Digital Library and Archives received some responses to one of our previous blog posts, Automated Repository Deposit and Messy Metadata. These responses were sent via email because blog comments were not enabled at that time. Here are most of the comments. Please feel free to comment on the blog post if anything is missing.
So looking at the metadata record that’s missing an author and after pulling up the pdf object I’m wondering what kind of program Mendeley uses to pull citation information out of pdf files, and if something similar can be used on the BioMed articles. As anyone who uses Mendeley knows, the generated citation doesn’t always work, but something like that might be able to pull out likely first/last names which could then be checked against a list of VT faculty. Subjects are tricky–wouldn’t it be nice if there was some kind of compendium of likely keywords that, if found in an article, could generate a very general subject heading or headings?
Hi. The metadata, including authors is in the metadata in the pdf,
http://vtechworks.lib.vt.edu/bitstream/handle/10919/18653/1471-2105-13-S5-S4.pdf?sequence=2. We might be able to use XMP, http://www.adobe.com/products/xmp/, to extract the data from the PDF (and also to write metadata to PDFs, if desired).

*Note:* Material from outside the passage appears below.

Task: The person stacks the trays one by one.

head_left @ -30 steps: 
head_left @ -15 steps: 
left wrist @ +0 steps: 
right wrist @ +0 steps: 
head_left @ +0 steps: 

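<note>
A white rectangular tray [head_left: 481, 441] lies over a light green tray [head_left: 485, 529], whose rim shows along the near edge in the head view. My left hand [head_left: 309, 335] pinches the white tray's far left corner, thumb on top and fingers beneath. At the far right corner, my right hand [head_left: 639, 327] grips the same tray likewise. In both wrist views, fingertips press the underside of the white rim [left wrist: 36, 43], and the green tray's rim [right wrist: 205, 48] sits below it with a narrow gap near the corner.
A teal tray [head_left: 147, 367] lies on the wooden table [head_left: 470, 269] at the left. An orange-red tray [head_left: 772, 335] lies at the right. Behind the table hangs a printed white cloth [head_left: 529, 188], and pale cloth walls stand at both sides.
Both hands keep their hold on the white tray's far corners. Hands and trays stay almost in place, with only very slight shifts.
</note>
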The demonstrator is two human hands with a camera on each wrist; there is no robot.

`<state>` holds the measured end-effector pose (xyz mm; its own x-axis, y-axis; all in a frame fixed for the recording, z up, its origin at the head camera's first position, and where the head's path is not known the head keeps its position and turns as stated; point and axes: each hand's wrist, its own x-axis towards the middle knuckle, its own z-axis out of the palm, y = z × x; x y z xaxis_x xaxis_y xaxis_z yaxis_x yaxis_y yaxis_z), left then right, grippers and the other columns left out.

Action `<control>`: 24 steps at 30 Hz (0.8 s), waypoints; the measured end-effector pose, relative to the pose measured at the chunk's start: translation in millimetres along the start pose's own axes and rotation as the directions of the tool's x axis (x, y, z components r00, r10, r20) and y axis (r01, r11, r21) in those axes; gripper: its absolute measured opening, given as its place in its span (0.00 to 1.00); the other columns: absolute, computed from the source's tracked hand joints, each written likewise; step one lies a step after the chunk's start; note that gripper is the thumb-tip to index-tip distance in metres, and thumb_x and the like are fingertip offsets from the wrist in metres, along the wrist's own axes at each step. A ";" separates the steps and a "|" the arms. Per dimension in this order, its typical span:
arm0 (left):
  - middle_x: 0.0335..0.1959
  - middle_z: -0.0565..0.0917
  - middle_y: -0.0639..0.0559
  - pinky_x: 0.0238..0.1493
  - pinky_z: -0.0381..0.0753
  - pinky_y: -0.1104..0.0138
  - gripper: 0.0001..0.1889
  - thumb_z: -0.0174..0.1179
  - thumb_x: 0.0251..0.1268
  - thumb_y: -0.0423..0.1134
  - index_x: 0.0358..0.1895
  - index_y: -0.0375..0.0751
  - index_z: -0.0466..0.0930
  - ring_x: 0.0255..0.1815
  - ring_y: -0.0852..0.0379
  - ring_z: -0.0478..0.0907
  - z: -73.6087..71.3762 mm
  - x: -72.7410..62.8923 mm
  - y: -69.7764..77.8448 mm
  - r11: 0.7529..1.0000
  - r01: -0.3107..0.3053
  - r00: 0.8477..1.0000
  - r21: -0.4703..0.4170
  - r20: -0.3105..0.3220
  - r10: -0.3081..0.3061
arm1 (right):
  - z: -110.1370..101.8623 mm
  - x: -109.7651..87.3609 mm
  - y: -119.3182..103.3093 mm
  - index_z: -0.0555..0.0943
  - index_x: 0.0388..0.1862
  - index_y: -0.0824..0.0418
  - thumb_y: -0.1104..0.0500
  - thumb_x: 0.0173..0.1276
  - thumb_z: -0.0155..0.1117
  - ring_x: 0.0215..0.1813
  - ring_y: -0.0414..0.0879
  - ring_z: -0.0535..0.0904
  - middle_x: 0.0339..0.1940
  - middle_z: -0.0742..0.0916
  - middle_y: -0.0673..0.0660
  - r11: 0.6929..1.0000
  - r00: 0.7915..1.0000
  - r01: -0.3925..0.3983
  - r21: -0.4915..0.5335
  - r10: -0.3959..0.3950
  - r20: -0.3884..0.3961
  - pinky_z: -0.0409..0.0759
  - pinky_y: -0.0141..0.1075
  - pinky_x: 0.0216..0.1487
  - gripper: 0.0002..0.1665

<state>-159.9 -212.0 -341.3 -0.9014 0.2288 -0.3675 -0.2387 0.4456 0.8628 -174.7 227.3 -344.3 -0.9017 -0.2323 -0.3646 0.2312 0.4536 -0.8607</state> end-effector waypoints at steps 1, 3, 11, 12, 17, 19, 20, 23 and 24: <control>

The XML file for this article,
/18653/1471-2105-13-S5-S4.xml?sequence=1, is not tagged like the other, better files such as http://vtechworks.lib.vt.edu/bitstream/handle/10919/18724/1471-2105-13-S11-S2.xml?sequence=1, so authors can’t be extracted from it.
I’m interested in working on this with you, but I don’t have any immediate suggestions until I learn more about how this works.